**Work instruction**. Give back every line of the material below exactly, but no images.

**Data block**.
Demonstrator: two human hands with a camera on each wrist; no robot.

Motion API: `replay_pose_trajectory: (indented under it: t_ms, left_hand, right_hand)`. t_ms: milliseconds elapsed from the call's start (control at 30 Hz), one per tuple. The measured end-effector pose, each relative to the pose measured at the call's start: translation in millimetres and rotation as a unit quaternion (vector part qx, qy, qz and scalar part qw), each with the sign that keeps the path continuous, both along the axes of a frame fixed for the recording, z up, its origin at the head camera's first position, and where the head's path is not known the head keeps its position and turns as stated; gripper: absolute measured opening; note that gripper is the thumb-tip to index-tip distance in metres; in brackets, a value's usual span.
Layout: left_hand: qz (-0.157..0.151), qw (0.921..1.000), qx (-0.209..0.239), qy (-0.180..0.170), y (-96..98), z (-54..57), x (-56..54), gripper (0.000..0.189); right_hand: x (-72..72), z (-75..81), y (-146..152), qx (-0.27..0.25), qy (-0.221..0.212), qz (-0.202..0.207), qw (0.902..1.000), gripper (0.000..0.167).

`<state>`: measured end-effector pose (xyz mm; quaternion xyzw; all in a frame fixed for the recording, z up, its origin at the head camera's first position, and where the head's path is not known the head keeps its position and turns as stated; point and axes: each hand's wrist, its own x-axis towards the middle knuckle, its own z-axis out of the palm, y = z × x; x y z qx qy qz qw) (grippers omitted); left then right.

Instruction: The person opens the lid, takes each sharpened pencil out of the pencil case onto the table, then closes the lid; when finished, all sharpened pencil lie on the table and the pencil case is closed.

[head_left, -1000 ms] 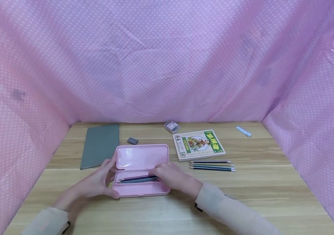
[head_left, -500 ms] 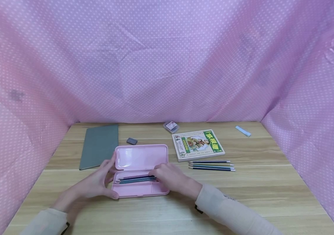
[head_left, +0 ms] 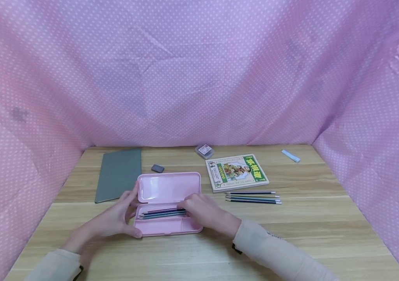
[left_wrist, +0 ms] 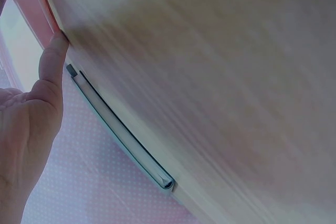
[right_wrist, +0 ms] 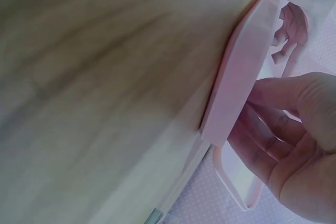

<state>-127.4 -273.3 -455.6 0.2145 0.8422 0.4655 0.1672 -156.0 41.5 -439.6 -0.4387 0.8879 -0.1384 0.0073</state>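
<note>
A pink pencil case lies with its lid raised, its tray divided into compartments. Several dark and blue pencils lie in the rear compartment, their right ends hidden beneath my right hand. That hand reaches over the case's right end, fingers curled down onto the pencils; in the right wrist view its fingertips disappear behind the case wall. My left hand holds the left end of the case, thumb at the front corner and index finger along the lid's edge. The left wrist view shows one straight digit touching the case.
A grey-green notebook lies at left, near a dark eraser. Behind the case is a small clear box. To the right are an illustrated book, several loose pencils and a light-blue strip. Pink dotted cloth surrounds the table.
Hardly anything differs. The pencils in the case have shifted slightly under my right hand. My left hand stays at the left end of the case.
</note>
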Motion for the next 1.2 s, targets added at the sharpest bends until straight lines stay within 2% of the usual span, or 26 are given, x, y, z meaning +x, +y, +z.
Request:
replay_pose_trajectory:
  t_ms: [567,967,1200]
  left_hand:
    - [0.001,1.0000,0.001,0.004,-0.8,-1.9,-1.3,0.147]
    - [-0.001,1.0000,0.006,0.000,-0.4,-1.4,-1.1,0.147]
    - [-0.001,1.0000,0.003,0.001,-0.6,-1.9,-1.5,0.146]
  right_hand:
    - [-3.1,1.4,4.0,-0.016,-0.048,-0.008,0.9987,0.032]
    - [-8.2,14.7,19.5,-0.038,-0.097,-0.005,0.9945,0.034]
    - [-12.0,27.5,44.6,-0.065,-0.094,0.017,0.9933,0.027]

**Written solution**.
Demonstrator: two human hands with a camera on each wrist; no robot.

Motion API: `replay_pose_trajectory: (indented under it: t_ms, left_hand, right_hand)`. t_ms: milliseconds elapsed from the call's start (control at 30 Hz), one per tuple. The measured end-effector pose, each relative to the pose measured at the call's start: translation in millimetres and rotation as a unit quaternion (vector part qx, qy, qz and scalar part qw), each with the sign that keeps the path continuous, both along the axes of a frame fixed for the recording, z up, its origin at the head camera's first position, and where the head's path is not known the head keeps its position and turns as stated; gripper: absolute measured opening; note that gripper is the thumb-tip to index-tip distance in metres; in brackets, a value's usual span.
Layout: left_hand: qz (-0.157..0.151), qw (0.921..1.000), qx (-0.209..0.239), qy (-0.180..0.170), y (-96..98), z (-54..57), x (-56..54), gripper (0.000..0.189); right_hand: x (-72..72), z (-75..81), y (-146..152), qx (-0.27..0.25), qy (-0.221..0.212), qz (-0.202..0.207), qw (0.902..1.000), gripper (0.000..0.167).

`<state>`: measured end-effector pose (xyz mm; quaternion xyzw; all in a frame fixed for the recording, z up, its origin at the head camera's first position, and where the head's path is not known the head keeps its position and turns as stated; point and axes: each hand's wrist, its own x-axis towards the middle knuckle, its own z-axis out of the palm, y = z × x; x y z qx qy qz qw) (grippers omitted); left then right.

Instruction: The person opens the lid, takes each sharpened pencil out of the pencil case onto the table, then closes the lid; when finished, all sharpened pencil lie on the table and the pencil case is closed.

[head_left, -1000 ms] 
[head_left, -500 ms] 
[head_left, +0 ms] 
[left_wrist, +0 ms] 
[right_wrist, +0 ms] 

<state>-127.4 -273.3 -455.6 0.2145 0.8422 0.4655 0.1672 -156.0 41.5 -439.6 -0.4387 0.8879 -0.1384 0.0073</state>
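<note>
A pink pencil case lies with its lid raised, its tray divided into compartments. Several dark and blue pencils lie in the rear compartment, their right ends hidden beneath my right hand. That hand reaches over the case's right end, fingers curled down onto the pencils; in the right wrist view its fingertips disappear behind the case wall. My left hand holds the left end of the case, thumb at the front corner and index finger along the lid's edge. The left wrist view shows one straight digit touching the case.
A grey-green notebook lies at left, near a dark eraser. Behind the case is a small clear box. To the right are an illustrated book, several loose pencils and a light-blue strip. Pink dotted cloth surrounds the table.
Hardly anything differs. The pencils in the case have shifted slightly under my right hand. My left hand stays at the left end of the case.
</note>
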Motion for the next 1.2 s, targets added at the sharpest bends until straight lines stay within 2% of the usual span, or 26 are given, x, y, z meaning +x, +y, +z.
Request:
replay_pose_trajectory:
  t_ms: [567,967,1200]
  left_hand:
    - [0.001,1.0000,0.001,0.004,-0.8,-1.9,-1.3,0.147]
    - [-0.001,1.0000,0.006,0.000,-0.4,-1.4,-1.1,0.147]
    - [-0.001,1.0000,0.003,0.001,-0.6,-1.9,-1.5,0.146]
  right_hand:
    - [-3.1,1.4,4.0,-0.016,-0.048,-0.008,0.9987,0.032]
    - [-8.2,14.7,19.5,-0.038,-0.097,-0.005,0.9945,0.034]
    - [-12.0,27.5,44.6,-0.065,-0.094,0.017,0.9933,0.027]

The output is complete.